Repeat the material in full. Keep every line exactly as it is.
___ INFORMATION SHOWN ___
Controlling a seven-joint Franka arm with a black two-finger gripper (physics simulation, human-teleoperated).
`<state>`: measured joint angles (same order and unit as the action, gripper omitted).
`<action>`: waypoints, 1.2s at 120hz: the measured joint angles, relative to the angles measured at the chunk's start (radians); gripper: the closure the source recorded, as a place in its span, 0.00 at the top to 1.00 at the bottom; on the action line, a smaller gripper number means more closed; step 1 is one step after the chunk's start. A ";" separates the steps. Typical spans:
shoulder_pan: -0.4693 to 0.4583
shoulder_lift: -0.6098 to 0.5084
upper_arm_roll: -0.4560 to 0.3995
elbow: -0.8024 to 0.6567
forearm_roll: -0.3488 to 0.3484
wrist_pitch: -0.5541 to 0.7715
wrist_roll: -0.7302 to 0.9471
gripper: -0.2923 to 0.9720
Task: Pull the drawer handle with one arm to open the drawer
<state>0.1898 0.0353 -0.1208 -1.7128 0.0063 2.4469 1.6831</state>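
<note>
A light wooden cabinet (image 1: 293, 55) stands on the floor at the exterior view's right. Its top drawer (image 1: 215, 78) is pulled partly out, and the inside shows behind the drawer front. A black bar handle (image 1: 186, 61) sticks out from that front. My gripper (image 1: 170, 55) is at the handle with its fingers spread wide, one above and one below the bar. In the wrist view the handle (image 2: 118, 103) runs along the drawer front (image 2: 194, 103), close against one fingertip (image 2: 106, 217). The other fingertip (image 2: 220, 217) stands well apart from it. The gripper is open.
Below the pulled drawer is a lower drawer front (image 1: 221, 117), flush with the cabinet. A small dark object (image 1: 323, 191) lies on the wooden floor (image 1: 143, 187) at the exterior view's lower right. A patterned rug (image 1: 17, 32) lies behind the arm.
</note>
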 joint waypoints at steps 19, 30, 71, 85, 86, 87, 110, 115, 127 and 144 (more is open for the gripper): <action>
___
SOLUTION FOR THIS PROBLEM ::
Controlling a seven-joint Franka arm with a black two-finger gripper (physics simulation, human-teleoperated).
`<state>`: measured joint angles (same order and unit as the action, gripper omitted).
`<action>`: waypoints, 1.2s at 120hz: the measured joint angles, relative to the angles measured at the chunk's start (radians); gripper: the closure the source recorded, as a place in its span, 0.00 at the top to 1.00 at the bottom; on the action line, a smaller gripper number means more closed; step 1 is one step after the chunk's start. A ";" separates the steps. Typical spans:
shoulder_pan: -0.4693 to 0.4583
shoulder_lift: -0.6098 to 0.5084
upper_arm_roll: -0.4560 to 0.3995
elbow: -0.8024 to 0.6567
forearm_roll: -0.3488 to 0.3484
wrist_pitch: -0.5541 to 0.7715
wrist_roll: -0.7302 to 0.9471
gripper: -0.2923 to 0.9720
Task: Pull the drawer handle with one arm to open the drawer
<state>0.1898 0.0353 -0.1208 -1.7128 0.0063 2.4469 1.6831</state>
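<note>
A light wooden cabinet (image 1: 293, 55) stands on the floor at the exterior view's right. Its top drawer (image 1: 215, 78) is pulled partly out, and the inside shows behind the drawer front. A black bar handle (image 1: 186, 61) sticks out from that front. My gripper (image 1: 170, 55) is at the handle with its fingers spread wide, one above and one below the bar. In the wrist view the handle (image 2: 118, 103) runs along the drawer front (image 2: 194, 103), close against one fingertip (image 2: 106, 217). The other fingertip (image 2: 220, 217) stands well apart from it. The gripper is open.
Below the pulled drawer is a lower drawer front (image 1: 221, 117), flush with the cabinet. A small dark object (image 1: 323, 191) lies on the wooden floor (image 1: 143, 187) at the exterior view's lower right. A patterned rug (image 1: 17, 32) lies behind the arm.
</note>
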 joint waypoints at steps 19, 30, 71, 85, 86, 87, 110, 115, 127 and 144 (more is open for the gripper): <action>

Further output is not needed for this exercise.